Subfolder “Chromosome-squash preps” contains 778 files organized into 14 sub-subfolders that are named according to the date images sub-subfolder were obtained, in the format MM-DD-YYYY where M=month, D=day, and Y=year. Images of squashed cells in mitosis, meiosis I, and meiosis II are contained in these sub-subfolders. Within the sub-subfolders, the file naming convention is based on date/time imaged. File names are in the format YYYYMMDDHHMMSSsss, where Y=year, M=month, D=day, H=hour, S=second, and s=millisecond.
Subfolder “Live-cell preps” contains 2496 files organized into 4 sub-subfolders named in the format MM-DD-YYYY where M=month, D=day, and Y=year. All images in this subfolder are of living prometaphase I and metaphase I spermatocytes. File naming conventions are as follows:
In the “02-19-2009” sub-subfolder, images in the “cell 01” sub-sub-subfolder are named with the prefix cell01 followed by the number in the series starting with 000 and ending with 785.
In the “03-19-2025” sub-subfolder, all image file names are in the format YYYYMMDDHHMMSSsss, where Y=year, M=month, D=day, H=hour, S=second, and s=millisecond.
In the “04-14-2009” sub-subfolder, all images are named with the prefix “cell01” followed by the number in the series starting with 000 and ending with 292.
In the “07-21-2009” sub-subfolder, within the “Cell 01” sub-sub-subfolder all images are named with the prefix “Cell one” followed by the number in the series, starting with 000 and ending with 1030.
Code/software
Images can be viewed using any image viewer. Images can be viewed and analyzed using ImageJ (https://imagej.net/ij/)
Access information
Other publicly accessible locations of the data:
- NA
Data was derived from the following sources:
- NA
Testes of Chrysoperla rufilabris were removed from adult male abdomens.
For aceto-orcein squashes, isolated testes were fixed in 3:1 ethanol/acetic acid for 5 minutes, rinsed 30 seconds in distilled water, and stained in filtered aceto-orcein (2.5 g orcein in 100 mL 45% (v/v) acetic acid) for 3 minutes. Stained testes were placed on a slide in a drop of 45% acetic acid. A coverslip was placed over the testes and uniform pressure was applied by hand on the coverslip.

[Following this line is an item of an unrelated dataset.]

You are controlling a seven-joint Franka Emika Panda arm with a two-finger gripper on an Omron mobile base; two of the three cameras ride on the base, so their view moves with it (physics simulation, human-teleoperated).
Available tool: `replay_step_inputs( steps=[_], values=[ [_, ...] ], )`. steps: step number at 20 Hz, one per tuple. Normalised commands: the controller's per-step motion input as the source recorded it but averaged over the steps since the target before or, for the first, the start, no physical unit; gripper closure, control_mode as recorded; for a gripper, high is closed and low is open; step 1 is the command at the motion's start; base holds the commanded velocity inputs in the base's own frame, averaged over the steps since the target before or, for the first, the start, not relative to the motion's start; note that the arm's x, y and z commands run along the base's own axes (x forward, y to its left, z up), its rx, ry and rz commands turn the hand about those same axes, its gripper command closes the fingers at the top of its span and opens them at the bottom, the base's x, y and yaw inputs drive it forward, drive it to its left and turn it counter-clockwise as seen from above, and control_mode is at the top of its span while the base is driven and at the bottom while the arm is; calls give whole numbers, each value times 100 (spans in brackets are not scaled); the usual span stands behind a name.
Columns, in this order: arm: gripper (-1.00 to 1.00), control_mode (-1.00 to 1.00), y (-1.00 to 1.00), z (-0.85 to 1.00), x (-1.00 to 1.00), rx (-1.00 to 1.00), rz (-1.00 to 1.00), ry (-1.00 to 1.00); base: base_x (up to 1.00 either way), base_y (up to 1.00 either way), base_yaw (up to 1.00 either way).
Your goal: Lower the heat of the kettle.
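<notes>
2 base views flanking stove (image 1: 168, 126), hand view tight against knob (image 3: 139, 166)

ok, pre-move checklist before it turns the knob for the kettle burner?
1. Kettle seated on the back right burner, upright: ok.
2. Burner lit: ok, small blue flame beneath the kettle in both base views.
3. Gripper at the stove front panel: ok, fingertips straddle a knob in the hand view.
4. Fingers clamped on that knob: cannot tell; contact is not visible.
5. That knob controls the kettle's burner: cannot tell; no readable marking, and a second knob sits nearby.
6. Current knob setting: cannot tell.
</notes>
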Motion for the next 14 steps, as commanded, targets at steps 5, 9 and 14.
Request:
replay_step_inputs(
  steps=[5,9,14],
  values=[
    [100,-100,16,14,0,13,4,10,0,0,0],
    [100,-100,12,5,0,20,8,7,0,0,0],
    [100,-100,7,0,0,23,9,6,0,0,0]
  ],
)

For living-cell preparations, testes were placed under a thin layer of Kel-F #10 oil (Ohio Valley Specialty Company, Marietta, Ohio) in a culture chamber on a coverslip. Testes contents were spread under the oil and living cells were immediately imaged.

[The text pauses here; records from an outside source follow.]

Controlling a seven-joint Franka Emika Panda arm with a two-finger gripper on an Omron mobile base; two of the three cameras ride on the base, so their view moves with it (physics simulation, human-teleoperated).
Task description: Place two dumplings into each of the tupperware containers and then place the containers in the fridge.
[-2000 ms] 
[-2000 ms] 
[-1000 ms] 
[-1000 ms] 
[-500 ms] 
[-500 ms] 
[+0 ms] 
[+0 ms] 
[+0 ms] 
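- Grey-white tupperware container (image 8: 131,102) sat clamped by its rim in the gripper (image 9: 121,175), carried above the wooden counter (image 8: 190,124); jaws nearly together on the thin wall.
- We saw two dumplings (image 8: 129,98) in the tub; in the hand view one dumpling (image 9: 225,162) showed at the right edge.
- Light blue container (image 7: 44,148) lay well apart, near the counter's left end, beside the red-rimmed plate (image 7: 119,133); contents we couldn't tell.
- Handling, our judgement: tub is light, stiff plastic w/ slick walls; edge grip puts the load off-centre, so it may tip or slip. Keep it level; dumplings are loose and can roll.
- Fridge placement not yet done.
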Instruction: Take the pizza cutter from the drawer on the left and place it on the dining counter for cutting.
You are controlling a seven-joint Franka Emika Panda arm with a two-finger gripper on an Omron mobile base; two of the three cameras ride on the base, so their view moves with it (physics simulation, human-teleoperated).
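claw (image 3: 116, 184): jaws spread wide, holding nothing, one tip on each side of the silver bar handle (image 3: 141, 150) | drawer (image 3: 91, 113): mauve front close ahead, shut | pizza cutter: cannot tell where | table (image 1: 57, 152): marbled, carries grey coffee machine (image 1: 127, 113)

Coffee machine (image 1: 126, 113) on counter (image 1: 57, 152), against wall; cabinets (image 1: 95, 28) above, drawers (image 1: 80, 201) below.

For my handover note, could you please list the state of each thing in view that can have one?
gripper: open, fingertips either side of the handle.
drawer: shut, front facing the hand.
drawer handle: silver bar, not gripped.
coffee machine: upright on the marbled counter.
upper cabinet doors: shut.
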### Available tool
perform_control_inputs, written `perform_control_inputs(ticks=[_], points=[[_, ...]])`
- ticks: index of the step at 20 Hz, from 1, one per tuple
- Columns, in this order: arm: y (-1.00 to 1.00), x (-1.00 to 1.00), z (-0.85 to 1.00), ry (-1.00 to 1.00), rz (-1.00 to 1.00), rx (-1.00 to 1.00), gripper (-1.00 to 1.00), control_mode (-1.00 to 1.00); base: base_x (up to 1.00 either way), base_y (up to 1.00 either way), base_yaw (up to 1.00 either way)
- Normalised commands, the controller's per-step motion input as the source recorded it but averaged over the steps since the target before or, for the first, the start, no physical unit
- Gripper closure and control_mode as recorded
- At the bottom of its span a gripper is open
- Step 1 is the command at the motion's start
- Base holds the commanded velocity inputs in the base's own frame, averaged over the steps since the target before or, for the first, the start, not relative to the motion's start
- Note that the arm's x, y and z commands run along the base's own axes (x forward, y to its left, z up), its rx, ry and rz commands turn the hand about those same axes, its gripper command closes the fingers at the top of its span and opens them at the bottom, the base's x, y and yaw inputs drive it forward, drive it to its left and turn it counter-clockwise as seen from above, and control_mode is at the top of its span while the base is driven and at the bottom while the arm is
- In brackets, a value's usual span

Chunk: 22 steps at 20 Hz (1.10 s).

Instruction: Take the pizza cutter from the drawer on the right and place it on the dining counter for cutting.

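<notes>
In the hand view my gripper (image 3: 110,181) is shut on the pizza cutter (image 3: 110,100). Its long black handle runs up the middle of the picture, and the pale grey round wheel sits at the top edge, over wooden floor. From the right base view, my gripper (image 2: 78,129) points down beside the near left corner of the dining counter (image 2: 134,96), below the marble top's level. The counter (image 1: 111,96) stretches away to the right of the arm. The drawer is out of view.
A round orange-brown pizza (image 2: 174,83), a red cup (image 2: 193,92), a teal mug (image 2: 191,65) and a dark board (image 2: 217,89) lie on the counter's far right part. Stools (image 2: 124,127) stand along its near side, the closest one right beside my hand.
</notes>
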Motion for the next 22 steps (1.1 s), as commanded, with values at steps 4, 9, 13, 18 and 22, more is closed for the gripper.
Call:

Imaging was done on a Nikon Eclipse TS100 microscope (Nikon Instruments, Tokyo, Japan) equipped with a 100X, 1.25 NA phase-contrast, oil immersion objective. Images were collected either with a View 4K HD camera (Microscope Central, Feasterville, PA, USA), using InFocus software version x64 (Microscope Central), or using a Spot camera with the Spot 3.5.7 software (SPOT Imaging, Sterling Heights, MI, USA).